_Work to be completed_
Each line of the listing that includes the string "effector" needs to be located and copied.

_Data block_

BEGIN

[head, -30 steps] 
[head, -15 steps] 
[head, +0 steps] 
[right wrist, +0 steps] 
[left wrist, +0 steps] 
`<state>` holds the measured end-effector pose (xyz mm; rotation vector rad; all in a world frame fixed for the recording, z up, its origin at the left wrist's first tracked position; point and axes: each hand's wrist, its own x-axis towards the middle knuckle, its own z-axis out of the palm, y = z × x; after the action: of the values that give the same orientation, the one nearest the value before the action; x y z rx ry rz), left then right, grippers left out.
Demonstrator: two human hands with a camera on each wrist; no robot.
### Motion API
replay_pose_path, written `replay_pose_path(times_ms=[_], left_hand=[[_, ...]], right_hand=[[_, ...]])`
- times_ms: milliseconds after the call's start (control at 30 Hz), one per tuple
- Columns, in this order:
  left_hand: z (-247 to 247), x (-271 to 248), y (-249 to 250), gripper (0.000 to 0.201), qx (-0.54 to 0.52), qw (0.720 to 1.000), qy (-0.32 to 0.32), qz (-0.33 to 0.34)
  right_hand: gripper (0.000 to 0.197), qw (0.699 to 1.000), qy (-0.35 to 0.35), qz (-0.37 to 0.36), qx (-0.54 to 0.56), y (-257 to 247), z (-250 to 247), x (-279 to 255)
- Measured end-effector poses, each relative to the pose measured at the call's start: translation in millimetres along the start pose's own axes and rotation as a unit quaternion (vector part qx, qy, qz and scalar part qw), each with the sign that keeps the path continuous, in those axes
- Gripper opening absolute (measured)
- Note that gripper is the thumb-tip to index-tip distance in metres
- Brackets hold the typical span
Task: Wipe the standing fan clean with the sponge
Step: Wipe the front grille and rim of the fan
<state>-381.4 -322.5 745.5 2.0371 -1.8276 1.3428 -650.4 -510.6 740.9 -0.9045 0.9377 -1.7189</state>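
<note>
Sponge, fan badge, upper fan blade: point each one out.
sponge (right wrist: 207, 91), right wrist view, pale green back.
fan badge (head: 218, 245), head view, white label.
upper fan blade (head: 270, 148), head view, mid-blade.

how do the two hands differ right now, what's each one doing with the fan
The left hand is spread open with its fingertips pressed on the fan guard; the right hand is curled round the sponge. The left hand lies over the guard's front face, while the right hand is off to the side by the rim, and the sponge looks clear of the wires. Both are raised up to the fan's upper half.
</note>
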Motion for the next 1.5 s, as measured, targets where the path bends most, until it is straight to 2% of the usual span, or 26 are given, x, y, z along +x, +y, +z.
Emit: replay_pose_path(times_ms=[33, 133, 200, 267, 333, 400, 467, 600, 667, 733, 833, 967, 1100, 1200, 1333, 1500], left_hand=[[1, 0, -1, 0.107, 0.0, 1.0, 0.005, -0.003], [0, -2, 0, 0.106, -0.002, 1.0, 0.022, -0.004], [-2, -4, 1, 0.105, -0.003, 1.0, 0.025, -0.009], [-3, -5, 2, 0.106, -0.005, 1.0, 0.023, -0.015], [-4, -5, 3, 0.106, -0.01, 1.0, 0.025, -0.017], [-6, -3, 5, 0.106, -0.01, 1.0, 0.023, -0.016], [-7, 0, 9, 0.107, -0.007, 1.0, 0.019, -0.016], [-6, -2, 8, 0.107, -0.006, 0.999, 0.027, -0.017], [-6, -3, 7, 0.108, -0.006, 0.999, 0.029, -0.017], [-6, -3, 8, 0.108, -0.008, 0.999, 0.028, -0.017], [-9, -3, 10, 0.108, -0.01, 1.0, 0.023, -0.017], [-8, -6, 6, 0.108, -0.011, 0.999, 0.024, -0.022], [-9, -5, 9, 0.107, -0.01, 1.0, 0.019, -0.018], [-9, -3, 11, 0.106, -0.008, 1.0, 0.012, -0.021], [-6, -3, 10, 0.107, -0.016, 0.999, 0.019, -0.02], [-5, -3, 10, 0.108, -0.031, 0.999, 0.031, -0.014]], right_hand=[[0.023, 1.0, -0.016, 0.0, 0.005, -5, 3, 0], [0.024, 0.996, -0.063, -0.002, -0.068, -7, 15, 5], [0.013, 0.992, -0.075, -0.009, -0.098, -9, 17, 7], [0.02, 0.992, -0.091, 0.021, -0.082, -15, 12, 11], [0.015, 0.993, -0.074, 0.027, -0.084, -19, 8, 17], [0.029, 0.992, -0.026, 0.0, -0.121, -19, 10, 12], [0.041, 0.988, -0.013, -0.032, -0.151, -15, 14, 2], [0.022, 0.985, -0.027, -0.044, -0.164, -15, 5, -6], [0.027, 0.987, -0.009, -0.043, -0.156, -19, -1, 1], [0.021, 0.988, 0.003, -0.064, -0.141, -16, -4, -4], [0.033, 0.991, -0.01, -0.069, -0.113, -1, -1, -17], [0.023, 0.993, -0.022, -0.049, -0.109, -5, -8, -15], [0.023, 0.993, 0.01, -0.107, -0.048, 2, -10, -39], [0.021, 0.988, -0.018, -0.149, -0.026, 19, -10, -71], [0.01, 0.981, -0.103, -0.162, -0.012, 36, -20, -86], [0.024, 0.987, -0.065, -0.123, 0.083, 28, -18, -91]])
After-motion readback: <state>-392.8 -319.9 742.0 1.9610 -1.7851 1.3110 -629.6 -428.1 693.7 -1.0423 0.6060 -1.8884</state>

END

_Answer to this problem_
`<state>` holds the measured end-effector pose (xyz mm; rotation vector rad; all in a world frame fixed for the recording, z up, its origin at the left wrist's first tracked position; point and axes: each hand's wrist, its own x-axis towards the middle knuckle, its own z-axis out of the palm, y = z × x; after the action: of the values that give the same orientation, the one nearest the value before the action; x y z rx ry rz), left then right, grippers left out.
- Measured end-effector poses, each relative to the pose measured at the call's start: translation in millimetres along the start pose's own axes and rotation as a unit quaternion (vector part qx, qy, qz and scalar part qw), each with the sign that keeps the path continuous, in those axes

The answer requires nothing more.